It turns out that, like the antennas on an insect or crustacean, a ray uses its tail to sense its environment. The inside of a myliobatid stingray tail is remarkably complex, the scientists learned. It has a caudal synarcual, or a specialized adaptation of the ray’s skeletal near the back, which keeps the tail stiff and thereby minimizes the sound of water as it goes about sensing its surroundings.
“Cownose rays are active swimmers living in a diversity of environments where background noise can be high; for example, noise produced by waves near the surface or during swimming (signals associated with high frequencies),” the authors write. “The filtering capacities of the lateral line system of the tail could improve the signal-to-noise ratio, avoiding overstimulation of the canal neuromasts.”
Yet despite this stiff core, the tail’s tissue is also pockmarked with tiny holes that link to the fish’s lateral line canal, a system of sensory organs that fish and amphibians often use analogous to a human’s central nervous system. In the cownose ray, the lateral line runs the length of the tail and branches off to pores in the fish’s skin, which they likely use to process information about their environment.

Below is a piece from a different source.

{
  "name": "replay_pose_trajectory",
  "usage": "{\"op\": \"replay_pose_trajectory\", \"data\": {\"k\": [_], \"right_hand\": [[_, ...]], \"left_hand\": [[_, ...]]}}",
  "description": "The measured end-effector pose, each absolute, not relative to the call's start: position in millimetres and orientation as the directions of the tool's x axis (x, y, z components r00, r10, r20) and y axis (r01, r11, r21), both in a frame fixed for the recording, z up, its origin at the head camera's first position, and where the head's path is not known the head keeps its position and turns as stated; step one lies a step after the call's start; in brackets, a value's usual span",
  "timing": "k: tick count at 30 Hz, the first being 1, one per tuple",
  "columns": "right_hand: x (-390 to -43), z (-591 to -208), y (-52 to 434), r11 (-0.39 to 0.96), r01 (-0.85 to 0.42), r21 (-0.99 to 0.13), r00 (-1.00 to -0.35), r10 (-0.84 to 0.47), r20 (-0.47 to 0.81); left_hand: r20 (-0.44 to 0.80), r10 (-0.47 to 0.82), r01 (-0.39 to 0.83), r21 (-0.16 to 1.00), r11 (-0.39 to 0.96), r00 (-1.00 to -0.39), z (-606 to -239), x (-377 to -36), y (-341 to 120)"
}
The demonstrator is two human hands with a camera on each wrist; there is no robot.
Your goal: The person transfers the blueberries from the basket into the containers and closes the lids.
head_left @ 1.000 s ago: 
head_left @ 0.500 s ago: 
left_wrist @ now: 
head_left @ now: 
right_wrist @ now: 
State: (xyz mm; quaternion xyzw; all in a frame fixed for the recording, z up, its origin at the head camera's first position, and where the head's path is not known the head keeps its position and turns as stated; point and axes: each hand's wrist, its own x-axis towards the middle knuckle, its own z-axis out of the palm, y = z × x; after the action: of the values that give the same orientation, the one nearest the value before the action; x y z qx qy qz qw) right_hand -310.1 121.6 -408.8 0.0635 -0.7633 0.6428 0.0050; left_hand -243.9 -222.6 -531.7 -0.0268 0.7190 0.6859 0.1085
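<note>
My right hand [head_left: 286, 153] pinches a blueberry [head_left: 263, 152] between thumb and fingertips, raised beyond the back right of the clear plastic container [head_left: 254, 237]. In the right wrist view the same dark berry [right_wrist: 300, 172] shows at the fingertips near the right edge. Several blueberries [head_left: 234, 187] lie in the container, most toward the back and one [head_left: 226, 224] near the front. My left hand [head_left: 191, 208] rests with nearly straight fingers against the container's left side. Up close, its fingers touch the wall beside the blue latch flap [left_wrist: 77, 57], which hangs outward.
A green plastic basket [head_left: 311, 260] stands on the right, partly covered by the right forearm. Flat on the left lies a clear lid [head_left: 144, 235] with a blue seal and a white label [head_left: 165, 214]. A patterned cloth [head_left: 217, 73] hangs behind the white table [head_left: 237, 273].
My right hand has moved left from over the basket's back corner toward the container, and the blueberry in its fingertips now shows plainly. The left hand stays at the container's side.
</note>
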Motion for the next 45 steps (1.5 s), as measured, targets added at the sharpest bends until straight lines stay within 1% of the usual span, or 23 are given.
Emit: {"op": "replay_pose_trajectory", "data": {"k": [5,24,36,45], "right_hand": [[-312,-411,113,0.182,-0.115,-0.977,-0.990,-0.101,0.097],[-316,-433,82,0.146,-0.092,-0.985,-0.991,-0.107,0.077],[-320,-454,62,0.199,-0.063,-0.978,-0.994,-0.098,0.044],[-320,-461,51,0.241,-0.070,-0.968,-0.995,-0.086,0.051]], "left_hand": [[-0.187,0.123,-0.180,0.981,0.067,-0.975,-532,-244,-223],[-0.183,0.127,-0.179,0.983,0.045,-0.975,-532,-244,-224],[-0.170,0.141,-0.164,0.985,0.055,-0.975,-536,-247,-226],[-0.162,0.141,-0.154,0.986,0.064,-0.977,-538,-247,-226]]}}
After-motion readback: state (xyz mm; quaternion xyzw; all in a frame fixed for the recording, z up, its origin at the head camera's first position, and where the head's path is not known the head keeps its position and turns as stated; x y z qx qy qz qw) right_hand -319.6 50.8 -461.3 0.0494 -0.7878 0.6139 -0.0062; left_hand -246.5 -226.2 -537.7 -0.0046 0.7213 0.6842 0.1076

By contrast, most aquatic vertebrates have a lateral line that is streamlined near the animal’s tail and only becomes complex near their head. This would help them both bury themselves to avoid predators and sense the location of the bivalves upon which they prey.
“The complex lateral line mechanosensory system in the tail of R. bonasus supports the hypothesis that the tail functions like a hydrodynamic sensory antenna and may play an important role in their behavioural and functional ecology,” the authors conclude.